Bitcoin (BTC) climbed above $81,000, with profit metrics now flipping positive, signaling that market conditions may be stabilizing after months of subdued performance.
The breakout above the True Market Mean at $78,200 and the Short-Term Holder (STH) Cost Basis at $79,100 confirms the shift, according to a Glassnode report on Wednesday. These levels represent the average acquisition price of actively traded supply alongside tokens moved within the last 155 days.
The 30-day Simple Moving Average of Net Realized Profit and Loss (NRPL) has turned positive, currently sitting at 0.003% of market cap. The metric, which tracks whether BTC moved onchain is being sold at a profit or loss, had remained in negative territory for weeks, signaling a shift toward profit realization across the market.
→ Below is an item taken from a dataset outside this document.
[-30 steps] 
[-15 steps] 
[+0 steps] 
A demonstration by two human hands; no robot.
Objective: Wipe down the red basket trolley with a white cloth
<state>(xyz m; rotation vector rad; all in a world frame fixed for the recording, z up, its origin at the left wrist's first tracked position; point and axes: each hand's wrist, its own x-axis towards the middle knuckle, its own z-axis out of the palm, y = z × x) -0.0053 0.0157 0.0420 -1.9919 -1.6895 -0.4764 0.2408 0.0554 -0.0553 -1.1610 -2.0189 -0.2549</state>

Bitcoin needs strong demand to absorb potential sell pressure
Glassnode highlighted that attention is now turning to whether demand can absorb the growing sell-side pressure, particularly from long-term holders.
“With net realized profit flipping positive, the critical question shifts to whether buy-side liquidity can sustain momentum against the rising tide of long-term holder distribution,” the report stated.
Realized profits from tokens held for over one year have risen to roughly $180 million per day on a 14-day moving average, a level comparable to past distribution phases.
This indicates that long-term holders are beginning to take advantage of improved prices, though the scale of distribution remains moderate and well below peak-cycle levels. Market dynamics reveal some near-term friction, with realized losses still elevated at around $479 million per day.
“A sustained compression of this indicator back below $200 million per day would serve as a strong on-chain confirmation that selling exhaustion is taking hold,” Glassnode wrote.
On the institutional side, US spot BTC exchange-traded funds (ETFs) are seeing renewed demand, with the 30-day moving average of net flows turning decisively positive after a prolonged stretch of outflows.
The reversal points to a clear shift in institutional sentiment following months of heavy distribution during the late-2025 to early-2026 market downturn.
The pickup in inflows has coincided with Bitcoin’s recovery from lows near $66,000 toward the $80,000 range, suggesting that traditional investors are re-entering the market as price strength returns.
Bitcoin is trading at $81,200 at the time of writing, up 0.2% over the past 24 hours.